2. Description of the Related Art
LCD display units are frequently used in office automation equipment such as personal computers and word processors. As office automation advances, the LCDs are required to have a higher information content, a higher response speed, a wider viewing angle, a brighter screen, and an ability to display high-quality color images. Recently, projection LCDs have attracted attention because it is relatively easy for such LCDs to provide a large-sized image.
The projection LCDs presently marketed are TN (twisted nematic) LCDs employing TFTs (thin film transistors). The TFT LCDs are capable of applying a sufficient voltage to each pixels so that they theoretically achieve a high response speed and sufficient intensity levels required for displaying video images. The TFT LCDs are expected to serve as large full-color projection display units.

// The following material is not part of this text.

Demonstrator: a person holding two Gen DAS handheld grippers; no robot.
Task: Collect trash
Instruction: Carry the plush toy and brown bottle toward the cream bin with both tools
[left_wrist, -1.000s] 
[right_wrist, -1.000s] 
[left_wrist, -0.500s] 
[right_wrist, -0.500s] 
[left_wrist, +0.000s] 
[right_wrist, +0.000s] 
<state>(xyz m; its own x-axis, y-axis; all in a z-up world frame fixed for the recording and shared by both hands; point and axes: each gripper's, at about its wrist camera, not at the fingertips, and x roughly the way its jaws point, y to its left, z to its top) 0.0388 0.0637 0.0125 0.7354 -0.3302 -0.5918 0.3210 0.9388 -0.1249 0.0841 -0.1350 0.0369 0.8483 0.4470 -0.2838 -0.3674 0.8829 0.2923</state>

Conventional projection TFT-TN-LCDs, however, must employ a polarizing film, which darkens the projected image. The polarizing film absorbs light from a light source and changes it into heat, so that the projection TFT-TN-LCDs provide not only dark images but also low contrast due to the heat if the LCDs are insufficiently cooled. It is preferable, therefore, to drive the projection LCDs without using the polarizing film but using of the transmission and scattering of light.
The transmission-scattering LCDs employing no polarizing film are dynamic scattering LCDs, phase transition LCDs, and polymer dispersion LCDs (PDLCs).
The dynamic scattering LCDs employ a current effect to drive liquid crystal. Accordingly, they cannot be driven with amorphous silicon TFTs because of insufficient electron mobility.
The polymer dispersion LCDs use a driving voltage of several tens of volts so that they are not yet in practical use.
On the other hand, the phase transition LCDs are capable of providing bright display images without polarizing films. The driving voltage of the phase transition LCDs is 25 to 30V, which is about half of the driving voltage of the polymer dispersion LCDs. In addition, the phase transition LCDs employ an electric field effect, so that they may in principle be driven with amorphous silicon TFTs.
It is understood, therefore, that the LCDs employing phase transition liquid crystal overcome the drawbacks of the TFT-TN-LCDs and serve full-color projection LCDs that provide high-quality images. The phase transition LCDS, however, have the problems mentioned below so that quality images are not provided.
Namely, the conventional LCDs employing phase transition liquid crystal have the following problems to be solved:
(1) The phase transition LCDs involve a relatively high driving voltage of 25 to 30V, so that they cannot be driven by practical amorphous silicon TFTs whose driving voltage is about 10V.
(2) Changing the phases of the phase transition liquid crystal from one to another involves electro-optic hysteresis, which puts a limit on intensity levels in the displayed images.
(3) When the liquid crystal material is changed to another that can be driven at about 10V, substantially no contrast will be produced.
(4) When the liquid crystal material is changed to another that can be driven at about 10V, the long response time will not allow video images to be displayed.